* Assigned task: Without including any images, output the listing below exactly.

*** Provided data Section Begins ***

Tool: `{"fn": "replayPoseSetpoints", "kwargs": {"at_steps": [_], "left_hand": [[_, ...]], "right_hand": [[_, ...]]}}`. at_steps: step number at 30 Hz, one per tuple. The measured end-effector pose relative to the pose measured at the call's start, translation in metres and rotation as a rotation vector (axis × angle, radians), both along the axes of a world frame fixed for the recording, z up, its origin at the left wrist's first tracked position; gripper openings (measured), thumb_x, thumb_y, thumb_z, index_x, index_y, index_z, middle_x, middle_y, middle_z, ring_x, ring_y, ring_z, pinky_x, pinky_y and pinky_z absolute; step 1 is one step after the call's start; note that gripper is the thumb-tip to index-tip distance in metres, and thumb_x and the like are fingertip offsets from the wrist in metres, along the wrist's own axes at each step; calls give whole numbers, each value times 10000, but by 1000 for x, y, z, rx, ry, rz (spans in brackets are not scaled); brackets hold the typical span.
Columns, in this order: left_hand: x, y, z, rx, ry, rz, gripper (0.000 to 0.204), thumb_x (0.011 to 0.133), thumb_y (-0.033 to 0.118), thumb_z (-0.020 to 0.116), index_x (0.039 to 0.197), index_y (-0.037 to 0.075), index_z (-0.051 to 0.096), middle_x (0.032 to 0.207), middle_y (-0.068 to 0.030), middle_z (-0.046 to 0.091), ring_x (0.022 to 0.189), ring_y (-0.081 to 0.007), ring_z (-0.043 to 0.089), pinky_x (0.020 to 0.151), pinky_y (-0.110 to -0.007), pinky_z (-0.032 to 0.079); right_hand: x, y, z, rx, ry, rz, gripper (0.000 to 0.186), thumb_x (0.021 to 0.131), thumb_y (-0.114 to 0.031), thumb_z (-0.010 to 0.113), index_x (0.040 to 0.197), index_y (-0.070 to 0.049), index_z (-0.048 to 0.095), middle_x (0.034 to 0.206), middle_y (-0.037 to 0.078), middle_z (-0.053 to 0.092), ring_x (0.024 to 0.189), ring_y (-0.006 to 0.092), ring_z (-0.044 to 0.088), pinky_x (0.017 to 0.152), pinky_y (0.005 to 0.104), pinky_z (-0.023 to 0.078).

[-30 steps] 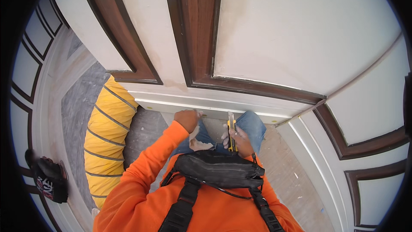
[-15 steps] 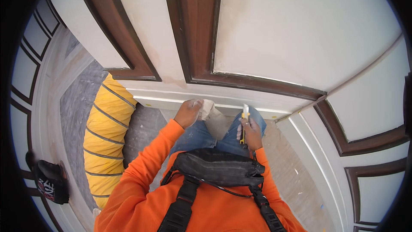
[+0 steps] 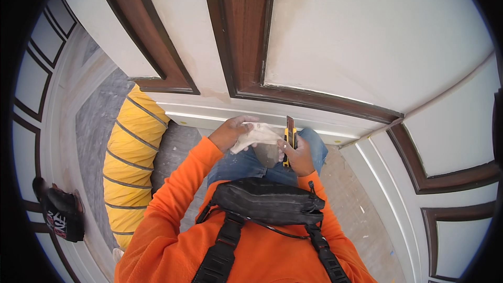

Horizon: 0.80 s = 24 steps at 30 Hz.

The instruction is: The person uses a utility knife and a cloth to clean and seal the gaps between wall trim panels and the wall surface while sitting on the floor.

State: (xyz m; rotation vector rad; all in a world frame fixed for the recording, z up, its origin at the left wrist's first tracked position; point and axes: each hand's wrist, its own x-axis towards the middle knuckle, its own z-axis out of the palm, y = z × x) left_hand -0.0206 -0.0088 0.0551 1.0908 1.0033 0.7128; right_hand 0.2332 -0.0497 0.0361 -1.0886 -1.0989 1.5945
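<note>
My left hand (image 3: 229, 133) is closed on one side of a pale, dusty folded sheet (image 3: 261, 134); whether it is cloth or paper I cannot tell. A yellow and black utility knife (image 3: 290, 135) stands upright in my right hand (image 3: 299, 158), its blade pointing away from me. The fingertips of that hand also meet the sheet's right edge, so the sheet spans both hands. Both hands are above my jeans-clad knees (image 3: 313, 149), close in front of the white baseboard (image 3: 209, 119).
Ahead rises a white wall panel (image 3: 367, 36) with dark brown wood trim (image 3: 243, 31). To my left a fat yellow ribbed duct (image 3: 128, 162) lies on the grey floor (image 3: 94, 126). Another person (image 3: 64, 212) in dark clothing is at the far left. Another panelled wall (image 3: 445, 141) runs along the right.
My right hand has moved left with the knife, up to the sheet. The sheet is now stretched sideways between both hands. The knife's blade has turned and looks darker.
</note>
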Motion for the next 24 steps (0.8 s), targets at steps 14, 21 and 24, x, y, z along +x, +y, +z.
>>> {"fn": "replayPoseSetpoints", "kwargs": {"at_steps": [14, 21, 24], "left_hand": [[29, -18, -1, 752, 556, -170, 280, 954, 233, 666, 1143, 27, 661, 1074, -188, 710, 996, -373, 679, 885, -440, 526], [30, -9, -8, 481, 269, 203, 249, 1018, 238, 566, 1027, -3, 628, 876, -79, 627, 789, -150, 566, 752, -315, 496], [22, -5, -16, 440, 249, 220, 303, 993, 256, 541, 1046, -28, 630, 983, -205, 675, 884, -296, 645, 828, -386, 501]], "right_hand": [[1, 10, 7, -20, -103, -5, 213, 954, -183, 725, 1003, -1, 626, 734, 37, 614, 561, 106, 582, 534, 252, 481], [-10, 6, -13, 5, -130, 53, 247, 915, -142, 762, 1044, -14, 595, 765, 9, 607, 573, 96, 583, 539, 251, 487], [-12, 9, -5, -20, -3, 59, 228, 920, -143, 753, 1022, -16, 594, 758, 13, 602, 570, 102, 585, 535, 256, 487]]}}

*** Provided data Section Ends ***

* Output for this exercise:
Tool: `{"fn": "replayPoseSetpoints", "kwargs": {"at_steps": [_], "left_hand": [[_, ...]], "right_hand": [[_, ...]]}}`. at_steps: step number at 30 Hz, one per tuple. The measured end-effector pose relative to the pose measured at the call's start, translation in metres and rotation as a rotation vector (axis × angle, radians), both along the axes of a world frame fixed for the recording, z up, its origin at the left wrist's first tracked position; gripper openings (measured), thumb_x, thumb_y, thumb_z, index_x, index_y, index_z, middle_x, middle_y, middle_z, ring_x, ring_y, ring_z, pinky_x, pinky_y and pinky_z absolute; step 1 is one step after the call's start; note that gripper is the thumb-tip to index-tip distance in metres, and thumb_x and the like are fingertip offsets from the wrist in metres, along the wrist's own axes at each step; calls give whole numbers, each value times 10000, but by 1000 for x, y, z, rx, ry, rz (spans in brackets are not scaled); brackets hold the typical span.
Columns, in this order: left_hand: x, y, z, rx, ry, rz, gripper (0.000 to 0.204), thumb_x (0.011 to 0.133), thumb_y (-0.033 to 0.118), thumb_z (-0.020 to 0.116), index_x (0.039 to 0.197), index_y (-0.037 to 0.075), index_z (-0.051 to 0.096), middle_x (0.032 to 0.207), middle_y (-0.068 to 0.030), middle_z (-0.046 to 0.091), ring_x (0.022 to 0.189), ring_y (-0.081 to 0.007), ring_z (-0.043 to 0.089), pinky_x (0.020 to 0.151), pinky_y (-0.110 to -0.007), pinky_z (-0.032 to 0.079); right_hand: x, y, z, rx, ry, rz, gripper (0.000 to 0.186), thumb_x (0.021 to 0.131), thumb_y (-0.114 to 0.031), thumb_z (-0.010 to 0.113), index_x (0.040 to 0.197), index_y (-0.070 to 0.049), index_z (-0.048 to 0.095), middle_x (0.034 to 0.206), middle_y (-0.037 to 0.078), middle_z (-0.053 to 0.092), ring_x (0.024 to 0.189), ring_y (-0.006 to 0.092), ring_z (-0.044 to 0.088), pinky_x (0.017 to 0.152), pinky_y (0.005 to 0.104), pinky_z (-0.023 to 0.078).

[-30 steps] 
[-15 steps] 
[+0 steps] 

Horizon: 0.80 s = 24 steps at 30 Hz.

The instruction is: The person uses a utility knife and a cloth to clean and seal the gaps between wall trim panels and the wall surface while sitting on the floor.

State: (xyz m; rotation vector rad; all in a world frame fixed for the recording, z up, its origin at the left wrist's first tracked position; point and axes: each hand's wrist, its own x-axis towards the middle knuckle, its own z-axis out of the palm, y = z × x) left_hand -0.0206 -0.0088 0.0551 1.0908 1.0033 0.7128; right_hand 0.2332 -0.0497 0.0361 -1.0886 -1.0989 1.5945
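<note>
My left hand (image 3: 229, 133) is closed on one side of a pale, dusty folded sheet (image 3: 261, 134); whether it is cloth or paper I cannot tell. A yellow and black utility knife (image 3: 290, 135) stands upright in my right hand (image 3: 299, 158), its blade pointing away from me. The fingertips of that hand also meet the sheet's right edge, so the sheet spans both hands. Both hands are above my jeans-clad knees (image 3: 313, 149), close in front of the white baseboard (image 3: 209, 119).
Ahead rises a white wall panel (image 3: 367, 36) with dark brown wood trim (image 3: 243, 31). To my left a fat yellow ribbed duct (image 3: 128, 162) lies on the grey floor (image 3: 94, 126). Another person (image 3: 64, 212) in dark clothing is at the far left. Another panelled wall (image 3: 445, 141) runs along the right.
My right hand has moved left with the knife, up to the sheet. The sheet is now stretched sideways between both hands. The knife's blade has turned and looks darker.
</note>
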Motion for the next 24 steps (0.8 s), targets at steps 14, 21 and 24, x, y, z along +x, +y, +z.
>>> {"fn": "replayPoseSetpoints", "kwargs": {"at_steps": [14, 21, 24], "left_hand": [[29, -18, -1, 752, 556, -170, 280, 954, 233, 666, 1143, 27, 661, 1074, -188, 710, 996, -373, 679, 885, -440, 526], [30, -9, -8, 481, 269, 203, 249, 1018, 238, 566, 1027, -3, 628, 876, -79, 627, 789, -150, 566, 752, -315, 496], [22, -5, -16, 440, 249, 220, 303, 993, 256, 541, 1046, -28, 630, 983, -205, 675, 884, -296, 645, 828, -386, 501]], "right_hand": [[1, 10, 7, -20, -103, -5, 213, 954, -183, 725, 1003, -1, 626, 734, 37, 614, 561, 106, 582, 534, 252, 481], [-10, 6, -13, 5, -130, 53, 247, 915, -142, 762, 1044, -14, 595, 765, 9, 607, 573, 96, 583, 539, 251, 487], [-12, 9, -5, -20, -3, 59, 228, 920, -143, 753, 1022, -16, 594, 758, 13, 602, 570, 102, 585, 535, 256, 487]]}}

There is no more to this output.